– А если они заодно были? Тогда что? Одному на них переть?! Нет уж, извините! Я так и решил: ладно, пусть делает. Все знают: я рук не приложил. Вот и на приемную не пошел, сижу здесь с тобой. Пожалуйста, принимайте, – Озеров опрокинул рюмку, утерся и добавил: – Сами свой позор принимайте, мать вашу… А я еще покажу! Мы, Юра, еще покажем! – и он навалился грудью на стол, жарко дыша, а в это самое время Косов, оттянув двумя пальцами книзу красные веки, скосил к переносице зрачки, одним пальцем вздернул нос и втянул щеки. Сочтя секунду достаточной для впечатления, он отпустил веки и устало отвалив челюсть, сказал:
– О! Видал? То-то…
– Иди ты! – Озеров гневно откинул стул, и тут в ресторан вошла компаниях из трех человек: Яряхина, Суслова и Звонцова.
Тяжело переступая, набычившись, Озеров пошел к ним…
Неизвестно, кто впоследствии рассказал Озерову о том, что происходило в это время в мастерской у Хаустова и в точности ли так, как оно все было на самом деле, но одно определенно, что кто-то рассказал и потряс тем самым его душу до основания. Но только не сам Фаустов. Он разговаривать с Озеровым избегал, и не потому, что зазнался, и не потому, что ему, в свою очередь кто-то услужливо передал разговоры в ресторане, а просто отпала надобность.

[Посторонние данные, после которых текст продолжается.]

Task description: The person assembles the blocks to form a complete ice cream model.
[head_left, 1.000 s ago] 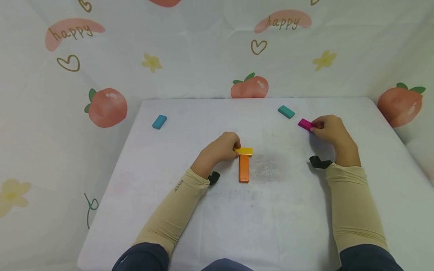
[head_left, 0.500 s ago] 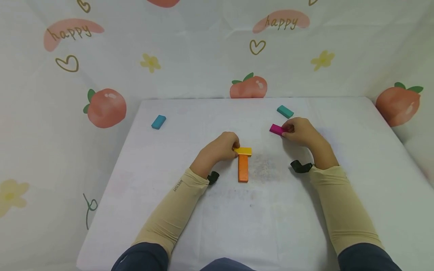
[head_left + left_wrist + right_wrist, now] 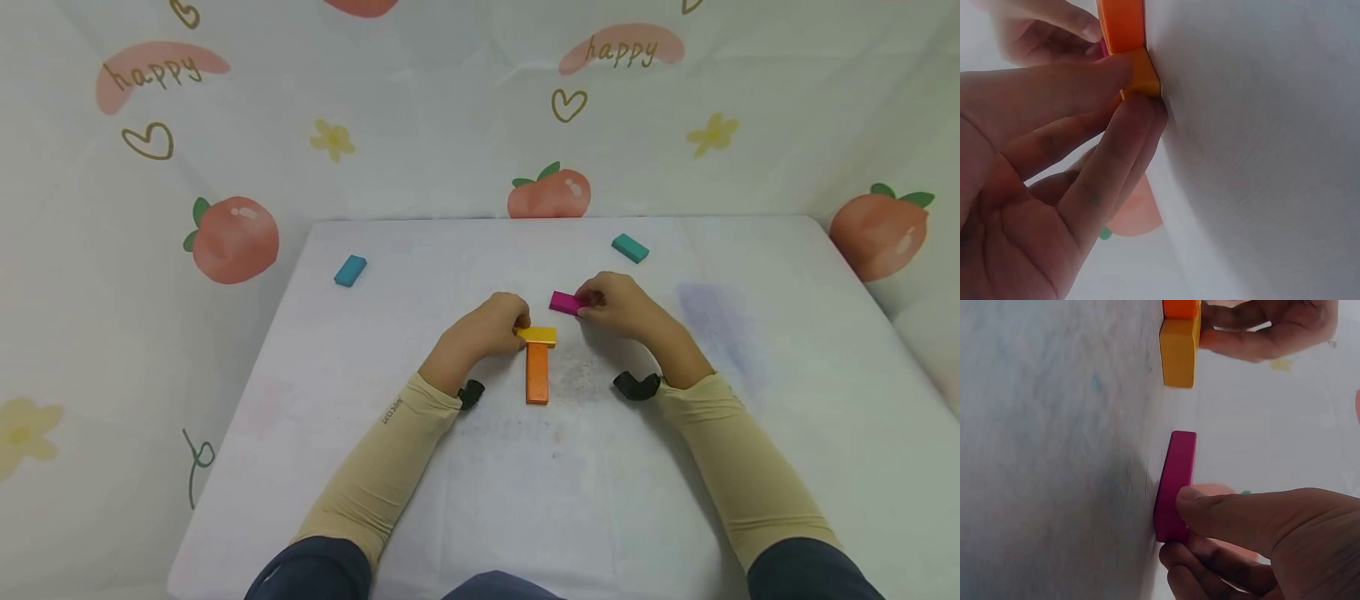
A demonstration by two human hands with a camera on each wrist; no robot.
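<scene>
Since a second ago the right hand [image 3: 617,305] has slid the magenta block [image 3: 565,302], pinched, from 2 o'clock toward centre, just beyond the yellow block [image 3: 538,336]. Left hand [image 3: 491,325] pinches yellow atop the orange block [image 3: 537,372]; steadying it seems wise. Desk [image 3: 750,350] edges lie well off.

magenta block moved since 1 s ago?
Yes. The right hand has carried the magenta block left and nearer, away from the teal block, toward the yellow block.
</scene>
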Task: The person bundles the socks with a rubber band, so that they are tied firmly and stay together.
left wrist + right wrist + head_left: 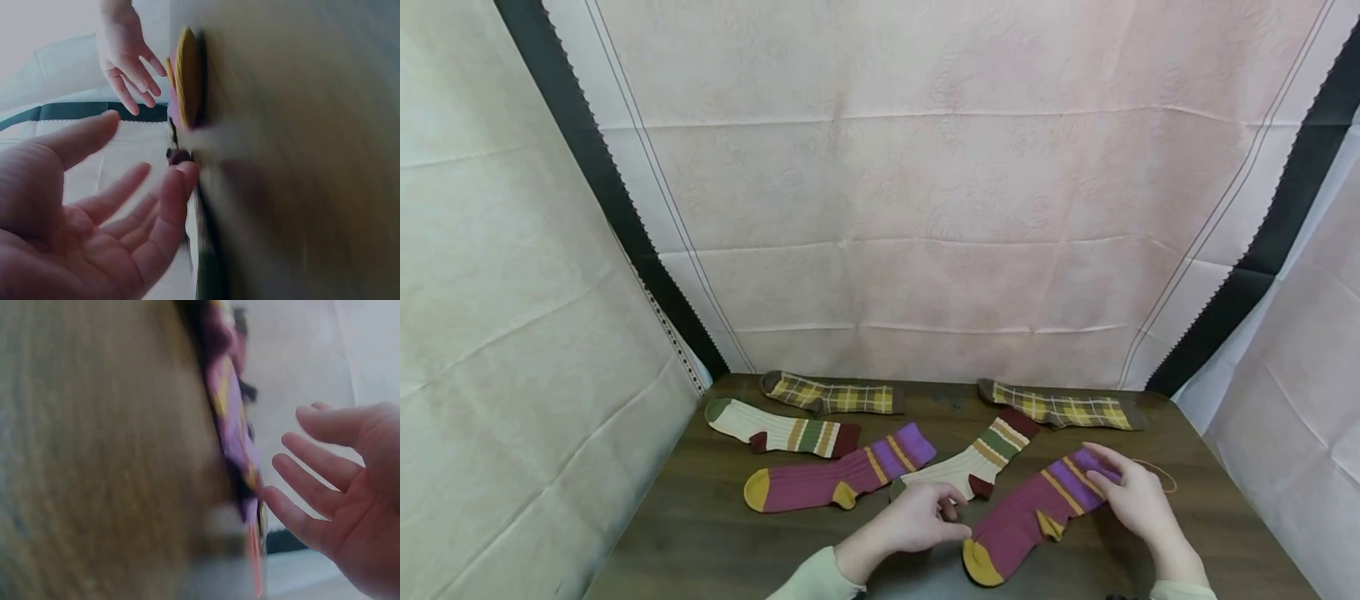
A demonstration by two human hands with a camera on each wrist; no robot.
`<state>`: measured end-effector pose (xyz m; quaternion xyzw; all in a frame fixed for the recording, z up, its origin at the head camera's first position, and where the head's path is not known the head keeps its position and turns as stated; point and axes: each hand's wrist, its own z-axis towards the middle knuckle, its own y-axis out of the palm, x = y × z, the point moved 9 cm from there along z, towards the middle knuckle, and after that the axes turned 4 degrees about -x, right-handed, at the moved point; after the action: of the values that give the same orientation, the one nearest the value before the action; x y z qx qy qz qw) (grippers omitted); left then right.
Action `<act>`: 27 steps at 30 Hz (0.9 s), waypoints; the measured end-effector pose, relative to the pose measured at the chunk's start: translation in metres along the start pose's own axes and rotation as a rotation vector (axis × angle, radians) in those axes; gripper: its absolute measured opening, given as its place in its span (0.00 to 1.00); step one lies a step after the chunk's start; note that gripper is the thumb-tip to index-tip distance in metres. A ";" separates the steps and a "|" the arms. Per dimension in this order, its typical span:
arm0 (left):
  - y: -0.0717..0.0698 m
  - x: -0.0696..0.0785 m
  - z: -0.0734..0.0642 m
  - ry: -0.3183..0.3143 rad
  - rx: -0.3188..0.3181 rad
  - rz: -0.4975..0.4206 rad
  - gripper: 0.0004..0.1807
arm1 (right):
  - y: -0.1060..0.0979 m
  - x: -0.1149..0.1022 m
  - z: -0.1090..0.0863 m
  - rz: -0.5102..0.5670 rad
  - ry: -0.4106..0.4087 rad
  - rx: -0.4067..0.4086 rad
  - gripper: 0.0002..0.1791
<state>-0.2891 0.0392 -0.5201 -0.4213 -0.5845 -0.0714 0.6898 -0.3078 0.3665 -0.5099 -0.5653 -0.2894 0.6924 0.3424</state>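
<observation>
A burgundy sock (1018,527) with a mustard toe and heel and a purple striped cuff lies at the right front of the table. Over its cuff is my right hand (1131,493); in the right wrist view its fingers are spread and loosely bent, with nothing gripped. My left hand (917,518) hovers near the mustard toe (189,78), fingers relaxed and apart from it. Behind that hand lies a cream sock (955,471) with green and tan stripes, its toe partly hidden. A matching burgundy sock (805,485) lies to the left.
Another cream striped sock (775,427) lies at the left. Two yellow plaid socks (850,398) (1063,408) lie along the back edge of the dark wooden table (700,533). A thin orange loop (1172,481) shows beside my right hand. Pale fabric walls (925,208) enclose the table.
</observation>
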 end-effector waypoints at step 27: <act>0.029 -0.008 0.010 -0.186 0.020 0.301 0.17 | 0.008 0.049 -0.012 0.034 0.220 -0.117 0.32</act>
<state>-0.2821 0.0616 -0.5425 -0.5017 -0.5768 0.0778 0.6399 -0.3035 0.4014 -0.5475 -0.6617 -0.2803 0.6137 0.3269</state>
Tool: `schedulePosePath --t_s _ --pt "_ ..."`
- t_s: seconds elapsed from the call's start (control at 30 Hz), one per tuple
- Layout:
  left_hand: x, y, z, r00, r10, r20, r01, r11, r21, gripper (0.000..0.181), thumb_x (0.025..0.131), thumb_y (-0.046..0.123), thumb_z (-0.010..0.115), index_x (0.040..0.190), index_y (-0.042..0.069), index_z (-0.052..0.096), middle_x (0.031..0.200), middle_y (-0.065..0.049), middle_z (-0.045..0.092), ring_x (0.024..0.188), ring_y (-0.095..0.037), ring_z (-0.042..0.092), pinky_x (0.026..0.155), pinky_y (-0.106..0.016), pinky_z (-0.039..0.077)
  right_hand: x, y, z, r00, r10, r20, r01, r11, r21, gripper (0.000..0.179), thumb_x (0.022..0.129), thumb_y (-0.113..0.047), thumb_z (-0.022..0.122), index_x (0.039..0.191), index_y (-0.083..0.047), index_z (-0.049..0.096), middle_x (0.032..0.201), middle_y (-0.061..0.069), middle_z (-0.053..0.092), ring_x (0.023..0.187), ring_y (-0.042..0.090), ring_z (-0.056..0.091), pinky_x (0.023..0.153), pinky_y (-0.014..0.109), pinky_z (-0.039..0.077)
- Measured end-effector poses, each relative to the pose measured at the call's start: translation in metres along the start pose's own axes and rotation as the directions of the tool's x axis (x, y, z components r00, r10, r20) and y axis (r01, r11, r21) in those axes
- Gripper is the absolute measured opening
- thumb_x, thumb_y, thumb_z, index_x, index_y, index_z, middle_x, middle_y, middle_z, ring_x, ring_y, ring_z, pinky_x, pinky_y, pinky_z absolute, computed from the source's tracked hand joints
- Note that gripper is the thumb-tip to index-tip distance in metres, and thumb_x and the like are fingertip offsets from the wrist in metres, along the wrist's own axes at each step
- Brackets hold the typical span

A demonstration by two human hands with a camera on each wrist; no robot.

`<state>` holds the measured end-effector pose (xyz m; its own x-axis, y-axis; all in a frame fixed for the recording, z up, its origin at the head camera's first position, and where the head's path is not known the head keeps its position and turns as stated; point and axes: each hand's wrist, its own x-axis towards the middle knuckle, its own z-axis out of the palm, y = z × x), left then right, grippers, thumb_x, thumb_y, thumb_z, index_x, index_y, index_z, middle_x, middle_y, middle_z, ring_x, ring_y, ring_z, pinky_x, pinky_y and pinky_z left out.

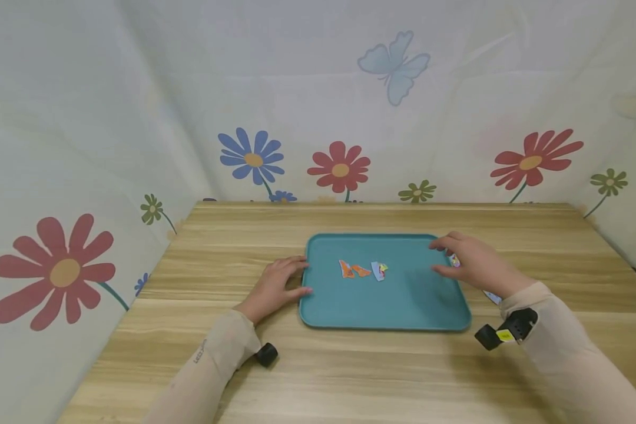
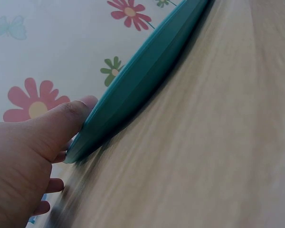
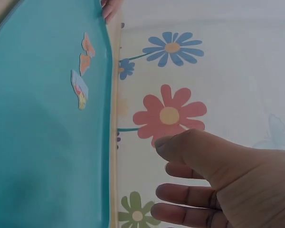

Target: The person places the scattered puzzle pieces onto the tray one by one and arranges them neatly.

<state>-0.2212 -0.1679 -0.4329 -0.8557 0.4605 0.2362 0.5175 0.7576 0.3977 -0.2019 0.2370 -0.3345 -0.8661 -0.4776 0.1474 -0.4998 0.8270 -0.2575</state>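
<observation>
In the head view a teal tray (image 1: 384, 312) lies on the table with several small paper pieces on it. Two are orange, a left piece (image 1: 346, 270) and a smaller piece (image 1: 361, 271); beside them lies a pale blue piece (image 1: 377, 271) with yellow and pink marks. My left hand (image 1: 277, 287) rests at the tray's left edge, thumb over the rim and fingers spread. Above the tray's right edge hovers my right hand (image 1: 474, 262), fingers apart and nothing visible between them. The right wrist view shows those fingers (image 3: 185, 194) loosely extended.
Right of the tray, a colourful piece (image 1: 455, 260) is partly hidden by my right hand, and a bluish piece (image 1: 492, 297) lies near the right wrist. A wooden table (image 1: 350, 377) extends around the tray. Behind it hangs a flowered curtain (image 1: 297, 88).
</observation>
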Motion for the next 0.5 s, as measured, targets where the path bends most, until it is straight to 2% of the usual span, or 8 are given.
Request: schedulePosePath --t_s 0.17,0.5 --pt "0.000 0.000 0.000 1.000 0.001 -0.001 -0.001 1.000 -0.003 0.062 0.084 0.043 0.071 0.134 0.011 0.056 0.144 -0.007 0.051 0.136 -0.031 0.043 0.112 -0.055 0.032 -0.009 0.011 0.000 1.000 0.010 0.003 -0.010 1.000 0.003 0.040 0.085 -0.024 0.073 0.116 0.000 0.064 0.110 0.017 0.064 0.092 0.029 0.063 0.079 0.046 0.055" --pt "0.000 0.000 0.000 1.000 -0.003 0.005 0.004 1.000 -0.008 0.062 0.084 0.043 0.071 0.135 0.011 0.055 0.145 -0.007 0.050 0.137 -0.031 0.042 0.113 -0.055 0.031 -0.024 0.030 0.004 0.995 0.089 0.038 -0.089 0.996 0.016 0.039 0.087 -0.023 0.071 0.116 0.002 0.063 0.107 0.017 0.063 0.089 0.027 0.062 0.075 0.043 0.055"
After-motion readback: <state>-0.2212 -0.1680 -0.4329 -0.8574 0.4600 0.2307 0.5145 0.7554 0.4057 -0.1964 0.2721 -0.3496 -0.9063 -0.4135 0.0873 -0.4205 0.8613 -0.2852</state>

Каждый из них, со своей заботой на сердце, получил причитающуюся по отдельному договору долю гонорара, и приступил к дальнейшей жизни.
Большую часть гонорара Андрей сразу же истратил. Он приобрел своей матери добротную теплую одежду: шубу из прекрасной выделки мутона, сапожки на меху, красивую шерстяную шаль. Все это было куплено за один раз и больше ничего в тот раз не попадалось, а то бы он и то купил. Делать покупки ему дружески помогала Галочка, украдкой ушедшая из дома», и Андрей еле удержал себя от желания сделать ей какой-нибудь от душевной щедрости подарок, но грустно подумал о сложности ее семейной жизни и подарил только маленький букетик слабых подснежников.
Он приобрел железный ящик для глины и наполнил его до краев; он приобрел много других материалов, оплатил намного вперед натурщика, а главной его радостью был вознесенный при помощи приятелей наверх большой красивый кусок гранита.
Остальных денег было немного, и они с матерью рассудили тратить их мало-помалу на жизнь, добавляя к ее пенсии.
Хорошая шла весна. Работалось легко и жадно; просторная мастерская впускала в окна много, жаркого, через стекло, солнечного света; горячилась кровь, рождая шальную жажду любви полной и безраздельной.
Но все неистовее вгрызаясь в гранит, Андрей знал, что наступит минута, и его прикосновения к камню станут чуткими, рассчитанными до того невероятия, когда рождается искусство большое и единственное…
Прерывая, иногда, чтобы передохнуть, работу, Андрей слышал доносившийся из мастерской Озерова нестройный гул разгулявшейся попойки: женский зазывной смех, грохот падающих предметов и все перекрывающее пение заезженной пластинки на полную мощность.
Озеров гулял шумно и безнадежно, потому что как только он трезвел, его снова начинало мучить предчувствие всех его обид, так, будто они не прошли уже, а только должны случиться. Если бы подле него была его жена Ъаня, он мог бы высказать ей свою тоску, заставить ее еще даже раньше себя поверить в то, что скульптор, приехавшая из Ленинграда принимать творение Хаустова, просто старая потаскуха, недаром она слюни распустила: «Это поразительно: какая сильная пластика, какая мощная динамика, как все взвешено в пространстве и какое бесконечное обаяние и лиричность, и вместе с тем, это напряженно, темпераментно»… Подумать только, чего наговорила! А этот старый дурак Консовский тоже распустил свой павлиний хвост: «Эта работа послужит не просто украшением здания, она будет существовать как самостоятельное произведение подлинного искусства и, кто знает, может быть пройдут годы…» и пошел нести свою околесицу.